Yönetmen: Marc Forster
Senaryo : Roberto Schaefer
IMDb puanı: 7.7
Siz hayatınızın filmini bulmuş olabilir, bunu tüm insanlıkla paylaşmak isteyebilir ve hatta bunun üstüne bir de güzel bir anlatım katmak isteyebilirsiniz. Ama ne var ki sabahın köründe uyanmanız ve içinizden hiç mi hiç gelmese de muhasebe kursuna gitmeniz ve adını sanını bilmediğiniz şirketlerin olmayan - ve muhtemelen hiç bir zaman sizinde olmayacak- paralarının hesabını tutmak zorunda olabilirsiniz.
Bir film size hayalinizin peşinden koşmak için gereken yeterli 'gaz'ı vermiş ama bir romancı sizi kelimelerine tutsak etmiş olabilir.
Bana tüm bu hisleri aynı anda yaşatıp, biter bitmez klavyemin başına oturmam gerektiğini hissettiren film : Stranger than Fiction. Türkçe adıyla ''Lütfen Beni Öldürme''.
''Hayatımı yazsam roman olur '' sözünü bir çoğumuz ya söylemiş ya da muhakkak birinden duymuşuzdur. Peki gerçek manada biri sizin hayatınızı -kitabın sonu kendine ait olmak kaydı ile- yazmak isteseydi şu an yaşıyor olduklarınızın mı yoksa yaşamak istediklerinizin mi kaleme alınmasını isterdiniz? Kafamızda devamlı olarak kurduğumuz hayal dünyalarında gerçekliğin duvarına çarptığımız zaman hepimiz aynısını yapmıyor muyuz? Kendimizce bir kitap yazıp isteklerimiz doğrultusunda devam eden hayatımızın romanını yazmıyor muyuz?

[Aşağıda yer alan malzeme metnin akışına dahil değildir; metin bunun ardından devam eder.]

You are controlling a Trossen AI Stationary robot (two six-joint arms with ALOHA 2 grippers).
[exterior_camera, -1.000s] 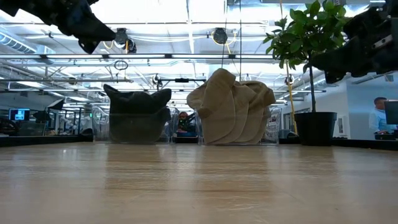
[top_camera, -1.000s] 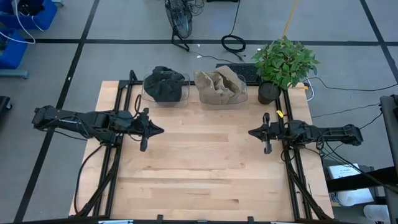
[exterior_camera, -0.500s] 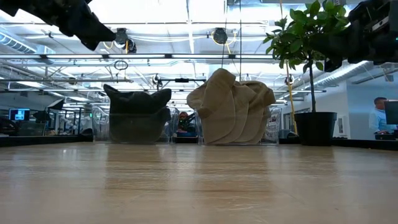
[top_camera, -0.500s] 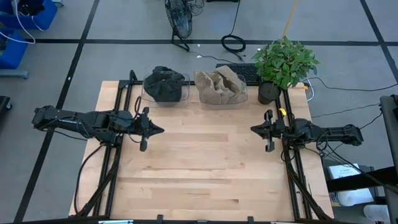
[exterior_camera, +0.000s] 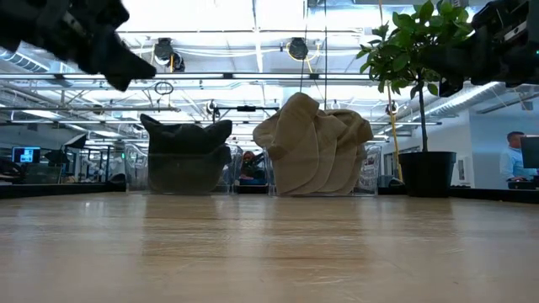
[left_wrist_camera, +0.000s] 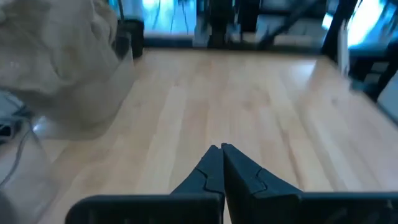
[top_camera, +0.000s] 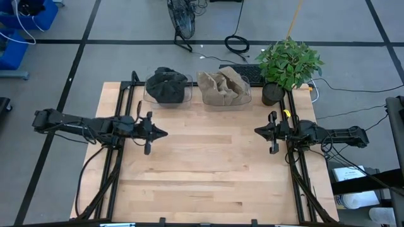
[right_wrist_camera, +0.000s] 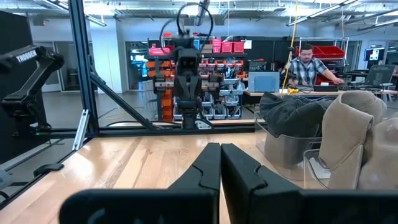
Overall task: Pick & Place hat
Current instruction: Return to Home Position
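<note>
The sorting looks finished. Seen from above, the black caps [top_camera: 167,86] sit heaped in the left bin [top_camera: 147,94] and the brown caps [top_camera: 222,87] fill the right bin [top_camera: 248,99]. The two bins stand side by side at the table's [top_camera: 208,170] 12 o'clock edge, the black load a shade toward 11 and the brown at 12. The level view across the wood shows both piles rising above the clear walls, and no cap lies on the boards in any view. The left gripper [top_camera: 163,133] hangs over the 9 o'clock side of the table, pointing toward 3. Its own camera shows the two fingers [left_wrist_camera: 211,169] pressed together with nothing between them. The right gripper [top_camera: 257,131] is at the 3 o'clock side, pointing toward 9, well apart from the left one, its fingers [right_wrist_camera: 208,163] also together and empty. A potted plant [top_camera: 287,63] stands at about 1 o'clock, just beside the right bin. What is left, as I judge it, is only for the arms to settle into their resting pose; nothing remains to be picked up.
</note>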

Hayal gücünüzün sınırlarını biraz daha zorlayalım ? Ya gerçekten de hayatınız bir yazar tarafından kaleme alınıyor ve sonunuz da o yazarın kelimelerine bağlı olsaydı ?
Varoluşçuluğa doğru gidiyoruz sanırım. Yok yok Harold Crick'e geleceğim ben. Filmimizin baş karakteri. Kendisi aynı zamanda filmde ünlü bir yazar olan Eiffel Karel'in yazdığı romanın da baş karakteri. Az önce size bahsettiğim gibi hayatı bir yazar tarafından kurgulanan ve yazarın yazdıklarını birebir yaşayan bir insan. Tabi sevgili yazarımız Eiffel tüm bunlardan habersiz daha önceki kitaplarında olduğu gibi bu kitabında da ilginç bir yolla baş karakteri öldürmenin peşinde. Tek sorun henüz Harold'a yakıştırdığı ölüm şeklini bulamamış olması. Harold ise dişlerini fırçalarken her bir dişini kaç kez fırçaladığı dahi değişmeksizin fazlaca monoton olan hayatını sürdürmektedir. Mali müfettiş olan karakterimiz hiçbir zaman hayal kurmamış, aşık olmamış hatta yaptığı herhangi bir işin sırasını değiştirmeyi dahi düşünmemiş bir insandı. Ta ki bir gün ona her yaptığını ne düşündüğüne kadar anlatan bir ses duyana kadar. Duyduğu sesi öncelerinde umursamayan Harold Crick bir gün sesin ''tasavvur edilemeyen'' bir şekilde öleceğini söylediğinde ise soluğu önce bir psikologta daha sonra edebiyatçı da alır ve bir roman karakteri olduğunu fark ederek yazarının peşine düşer..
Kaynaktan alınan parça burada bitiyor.